» EXERCISE
Among the lines below, which ones contain the word "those"? Copy every such line.

» Records from a data collection
-- Opening Marker --
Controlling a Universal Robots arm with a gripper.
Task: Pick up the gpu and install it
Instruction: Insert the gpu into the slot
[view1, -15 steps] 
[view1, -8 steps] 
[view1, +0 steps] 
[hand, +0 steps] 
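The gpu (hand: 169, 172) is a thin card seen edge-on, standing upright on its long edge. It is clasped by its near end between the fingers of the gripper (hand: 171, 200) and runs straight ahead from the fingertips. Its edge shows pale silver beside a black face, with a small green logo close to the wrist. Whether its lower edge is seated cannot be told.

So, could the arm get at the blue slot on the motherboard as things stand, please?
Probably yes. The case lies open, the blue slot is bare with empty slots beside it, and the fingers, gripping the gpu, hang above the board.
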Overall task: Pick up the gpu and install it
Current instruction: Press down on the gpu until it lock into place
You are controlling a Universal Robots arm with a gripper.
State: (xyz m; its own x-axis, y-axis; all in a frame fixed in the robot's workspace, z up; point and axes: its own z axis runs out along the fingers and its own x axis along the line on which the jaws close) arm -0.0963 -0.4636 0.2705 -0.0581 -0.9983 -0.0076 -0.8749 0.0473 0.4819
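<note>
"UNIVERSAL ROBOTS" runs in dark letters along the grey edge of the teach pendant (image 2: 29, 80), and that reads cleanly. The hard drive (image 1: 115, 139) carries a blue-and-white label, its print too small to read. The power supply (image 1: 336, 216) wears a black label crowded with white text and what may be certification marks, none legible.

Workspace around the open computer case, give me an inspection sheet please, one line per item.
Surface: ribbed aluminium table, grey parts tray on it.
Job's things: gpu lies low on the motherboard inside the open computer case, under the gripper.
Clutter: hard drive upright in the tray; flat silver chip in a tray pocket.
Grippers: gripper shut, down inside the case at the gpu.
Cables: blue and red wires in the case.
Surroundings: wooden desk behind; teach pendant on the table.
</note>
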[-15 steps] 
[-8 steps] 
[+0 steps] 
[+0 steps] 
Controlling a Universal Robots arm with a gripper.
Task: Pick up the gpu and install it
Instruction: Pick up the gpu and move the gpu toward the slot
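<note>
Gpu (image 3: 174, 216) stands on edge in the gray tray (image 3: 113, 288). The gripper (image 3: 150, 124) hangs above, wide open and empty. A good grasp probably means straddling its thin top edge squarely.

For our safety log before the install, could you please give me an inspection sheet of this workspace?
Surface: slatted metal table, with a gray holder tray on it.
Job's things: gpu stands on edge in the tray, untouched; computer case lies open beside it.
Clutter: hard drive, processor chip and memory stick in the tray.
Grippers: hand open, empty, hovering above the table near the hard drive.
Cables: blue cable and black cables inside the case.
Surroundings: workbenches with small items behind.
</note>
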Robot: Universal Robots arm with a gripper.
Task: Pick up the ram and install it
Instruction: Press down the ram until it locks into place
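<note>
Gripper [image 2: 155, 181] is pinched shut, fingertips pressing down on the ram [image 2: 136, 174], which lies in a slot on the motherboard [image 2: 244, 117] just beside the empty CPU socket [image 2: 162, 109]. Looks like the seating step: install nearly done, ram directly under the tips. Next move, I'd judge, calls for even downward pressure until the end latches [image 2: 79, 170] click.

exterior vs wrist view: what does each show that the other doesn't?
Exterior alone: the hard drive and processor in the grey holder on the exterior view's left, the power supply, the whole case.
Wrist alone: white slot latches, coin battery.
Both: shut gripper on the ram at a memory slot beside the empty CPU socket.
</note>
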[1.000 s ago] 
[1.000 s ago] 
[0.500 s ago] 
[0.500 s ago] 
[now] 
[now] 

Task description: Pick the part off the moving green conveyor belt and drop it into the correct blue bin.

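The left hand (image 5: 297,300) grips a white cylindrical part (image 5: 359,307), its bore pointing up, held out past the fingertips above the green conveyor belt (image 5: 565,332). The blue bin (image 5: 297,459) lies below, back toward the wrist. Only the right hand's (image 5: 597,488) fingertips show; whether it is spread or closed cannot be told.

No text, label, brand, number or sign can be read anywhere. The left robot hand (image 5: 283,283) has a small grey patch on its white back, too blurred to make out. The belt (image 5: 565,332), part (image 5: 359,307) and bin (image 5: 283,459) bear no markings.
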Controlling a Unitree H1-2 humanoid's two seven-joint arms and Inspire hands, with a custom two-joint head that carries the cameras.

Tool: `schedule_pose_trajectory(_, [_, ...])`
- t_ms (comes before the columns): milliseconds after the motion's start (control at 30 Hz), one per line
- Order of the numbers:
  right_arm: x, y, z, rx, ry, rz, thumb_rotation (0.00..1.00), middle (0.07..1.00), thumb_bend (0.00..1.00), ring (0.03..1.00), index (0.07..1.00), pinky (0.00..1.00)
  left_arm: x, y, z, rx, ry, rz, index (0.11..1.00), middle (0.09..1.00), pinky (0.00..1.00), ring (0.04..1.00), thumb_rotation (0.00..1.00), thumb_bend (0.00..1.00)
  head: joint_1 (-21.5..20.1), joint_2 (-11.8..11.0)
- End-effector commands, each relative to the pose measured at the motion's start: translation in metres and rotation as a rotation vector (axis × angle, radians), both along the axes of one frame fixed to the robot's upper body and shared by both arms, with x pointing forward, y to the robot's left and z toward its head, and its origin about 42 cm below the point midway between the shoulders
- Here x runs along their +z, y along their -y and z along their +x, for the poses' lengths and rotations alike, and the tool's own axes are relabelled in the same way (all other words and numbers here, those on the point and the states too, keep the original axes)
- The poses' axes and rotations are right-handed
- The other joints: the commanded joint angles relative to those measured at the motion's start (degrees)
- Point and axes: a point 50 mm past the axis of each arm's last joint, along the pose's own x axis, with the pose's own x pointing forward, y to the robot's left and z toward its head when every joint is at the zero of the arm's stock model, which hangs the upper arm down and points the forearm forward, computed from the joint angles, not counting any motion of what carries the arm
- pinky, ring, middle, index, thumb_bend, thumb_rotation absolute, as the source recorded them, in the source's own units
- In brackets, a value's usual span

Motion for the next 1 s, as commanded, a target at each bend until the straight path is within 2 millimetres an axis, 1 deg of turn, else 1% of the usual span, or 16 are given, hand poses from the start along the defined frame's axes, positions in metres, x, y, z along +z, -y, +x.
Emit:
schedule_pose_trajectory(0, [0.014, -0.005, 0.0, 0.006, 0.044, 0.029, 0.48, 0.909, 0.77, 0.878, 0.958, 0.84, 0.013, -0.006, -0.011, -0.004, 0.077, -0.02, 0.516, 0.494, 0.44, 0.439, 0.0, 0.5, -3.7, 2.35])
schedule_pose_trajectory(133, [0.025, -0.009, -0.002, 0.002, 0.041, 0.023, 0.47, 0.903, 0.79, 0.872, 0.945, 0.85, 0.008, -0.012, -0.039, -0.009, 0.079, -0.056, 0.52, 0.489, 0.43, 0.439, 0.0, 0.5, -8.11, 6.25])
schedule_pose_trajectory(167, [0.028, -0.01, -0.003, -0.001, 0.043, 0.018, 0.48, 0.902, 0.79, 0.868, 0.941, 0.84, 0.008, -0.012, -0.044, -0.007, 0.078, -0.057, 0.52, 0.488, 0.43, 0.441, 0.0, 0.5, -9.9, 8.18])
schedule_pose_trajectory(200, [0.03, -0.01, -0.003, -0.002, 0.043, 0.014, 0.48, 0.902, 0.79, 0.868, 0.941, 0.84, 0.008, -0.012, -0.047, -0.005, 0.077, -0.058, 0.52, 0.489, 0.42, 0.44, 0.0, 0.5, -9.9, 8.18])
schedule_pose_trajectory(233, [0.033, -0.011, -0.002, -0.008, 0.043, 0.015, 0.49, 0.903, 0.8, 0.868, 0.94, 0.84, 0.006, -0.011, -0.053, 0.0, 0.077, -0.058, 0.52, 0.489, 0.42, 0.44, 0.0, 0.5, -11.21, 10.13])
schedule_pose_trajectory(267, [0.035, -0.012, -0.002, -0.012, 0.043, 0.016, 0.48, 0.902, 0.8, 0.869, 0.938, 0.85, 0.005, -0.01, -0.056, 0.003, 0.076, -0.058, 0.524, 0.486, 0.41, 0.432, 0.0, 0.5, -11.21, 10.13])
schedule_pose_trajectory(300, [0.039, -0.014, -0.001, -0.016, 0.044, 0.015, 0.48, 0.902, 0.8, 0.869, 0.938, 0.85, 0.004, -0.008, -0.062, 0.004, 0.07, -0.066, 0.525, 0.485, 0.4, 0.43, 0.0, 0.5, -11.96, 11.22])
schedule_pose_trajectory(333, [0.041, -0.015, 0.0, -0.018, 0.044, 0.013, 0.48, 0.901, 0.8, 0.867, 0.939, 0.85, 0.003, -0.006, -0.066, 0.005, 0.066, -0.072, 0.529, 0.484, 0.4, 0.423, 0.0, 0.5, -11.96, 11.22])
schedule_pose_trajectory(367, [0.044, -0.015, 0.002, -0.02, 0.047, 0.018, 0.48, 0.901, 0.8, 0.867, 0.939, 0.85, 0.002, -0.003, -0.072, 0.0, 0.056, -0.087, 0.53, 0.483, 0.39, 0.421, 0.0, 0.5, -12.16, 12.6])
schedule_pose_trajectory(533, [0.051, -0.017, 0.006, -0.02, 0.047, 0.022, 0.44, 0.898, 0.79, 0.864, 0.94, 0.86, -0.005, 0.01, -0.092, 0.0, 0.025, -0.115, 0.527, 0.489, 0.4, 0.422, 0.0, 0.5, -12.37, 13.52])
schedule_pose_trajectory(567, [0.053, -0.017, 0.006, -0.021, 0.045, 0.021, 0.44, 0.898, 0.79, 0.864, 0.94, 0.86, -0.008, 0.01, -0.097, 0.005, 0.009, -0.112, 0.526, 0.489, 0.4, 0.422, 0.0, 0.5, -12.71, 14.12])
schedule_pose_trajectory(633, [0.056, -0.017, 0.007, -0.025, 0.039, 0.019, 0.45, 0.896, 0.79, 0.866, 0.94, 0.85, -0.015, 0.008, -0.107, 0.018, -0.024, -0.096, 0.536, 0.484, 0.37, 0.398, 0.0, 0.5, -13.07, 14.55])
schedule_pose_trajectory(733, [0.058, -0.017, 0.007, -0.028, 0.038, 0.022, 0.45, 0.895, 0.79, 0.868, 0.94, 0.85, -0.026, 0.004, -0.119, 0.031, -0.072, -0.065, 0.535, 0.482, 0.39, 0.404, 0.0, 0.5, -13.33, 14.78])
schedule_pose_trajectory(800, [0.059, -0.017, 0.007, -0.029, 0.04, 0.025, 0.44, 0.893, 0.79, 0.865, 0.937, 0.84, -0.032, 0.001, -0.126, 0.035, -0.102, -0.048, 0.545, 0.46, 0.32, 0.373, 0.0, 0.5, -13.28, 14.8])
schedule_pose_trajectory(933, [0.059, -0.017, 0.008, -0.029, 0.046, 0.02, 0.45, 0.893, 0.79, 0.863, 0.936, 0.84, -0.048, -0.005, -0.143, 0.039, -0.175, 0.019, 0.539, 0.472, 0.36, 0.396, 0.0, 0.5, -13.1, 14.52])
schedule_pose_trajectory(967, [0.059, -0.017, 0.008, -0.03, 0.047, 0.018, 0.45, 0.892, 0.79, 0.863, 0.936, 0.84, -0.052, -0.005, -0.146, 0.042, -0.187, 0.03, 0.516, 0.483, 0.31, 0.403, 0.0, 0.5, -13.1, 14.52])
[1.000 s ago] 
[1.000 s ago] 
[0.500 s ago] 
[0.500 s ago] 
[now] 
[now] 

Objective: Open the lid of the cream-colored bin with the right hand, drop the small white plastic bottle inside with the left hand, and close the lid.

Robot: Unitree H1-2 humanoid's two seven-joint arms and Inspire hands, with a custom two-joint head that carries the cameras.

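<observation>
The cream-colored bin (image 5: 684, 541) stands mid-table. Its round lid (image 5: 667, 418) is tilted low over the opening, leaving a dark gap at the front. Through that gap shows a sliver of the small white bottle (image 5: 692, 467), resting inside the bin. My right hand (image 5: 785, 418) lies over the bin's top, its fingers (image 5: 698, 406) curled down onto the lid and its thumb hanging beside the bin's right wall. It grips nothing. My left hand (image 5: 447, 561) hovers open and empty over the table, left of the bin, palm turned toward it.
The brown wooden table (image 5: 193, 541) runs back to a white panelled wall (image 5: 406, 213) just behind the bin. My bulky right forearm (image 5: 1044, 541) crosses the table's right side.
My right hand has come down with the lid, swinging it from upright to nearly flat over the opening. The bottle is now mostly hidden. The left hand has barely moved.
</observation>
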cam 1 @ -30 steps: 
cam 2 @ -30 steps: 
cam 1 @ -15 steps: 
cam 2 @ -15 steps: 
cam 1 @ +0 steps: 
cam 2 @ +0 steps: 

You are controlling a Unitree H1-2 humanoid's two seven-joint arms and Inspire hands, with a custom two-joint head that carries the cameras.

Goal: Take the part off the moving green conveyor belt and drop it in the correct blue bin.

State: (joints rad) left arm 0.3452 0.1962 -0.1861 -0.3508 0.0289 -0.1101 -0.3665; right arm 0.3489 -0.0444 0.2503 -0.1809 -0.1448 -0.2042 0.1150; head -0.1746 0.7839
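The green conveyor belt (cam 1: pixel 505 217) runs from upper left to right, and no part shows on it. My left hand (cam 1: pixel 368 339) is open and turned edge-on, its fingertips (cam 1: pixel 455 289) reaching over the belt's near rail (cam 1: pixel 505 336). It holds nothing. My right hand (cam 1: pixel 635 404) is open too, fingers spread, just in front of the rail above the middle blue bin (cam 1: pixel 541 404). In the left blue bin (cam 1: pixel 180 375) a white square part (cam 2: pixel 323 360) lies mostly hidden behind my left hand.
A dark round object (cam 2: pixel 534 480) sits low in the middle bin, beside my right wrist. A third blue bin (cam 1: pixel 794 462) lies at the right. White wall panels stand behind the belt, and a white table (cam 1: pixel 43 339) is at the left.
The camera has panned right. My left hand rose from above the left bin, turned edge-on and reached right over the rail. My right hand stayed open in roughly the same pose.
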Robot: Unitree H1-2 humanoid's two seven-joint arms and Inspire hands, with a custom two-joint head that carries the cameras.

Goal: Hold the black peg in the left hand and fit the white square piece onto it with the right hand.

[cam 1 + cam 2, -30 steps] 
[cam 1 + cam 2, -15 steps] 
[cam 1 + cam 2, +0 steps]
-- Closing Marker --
» ANSWER SPACE
- Here x runs along their +z, y along their -y and z along their +x, for the poses' lengths and rotations alike, and the tool's own axes are relabelled in the same way (all other words and numbers here, those on the point and the states too, keep the original axes)
- The other joints: the commanded joint angles relative to those measured at the motion's start (degrees)

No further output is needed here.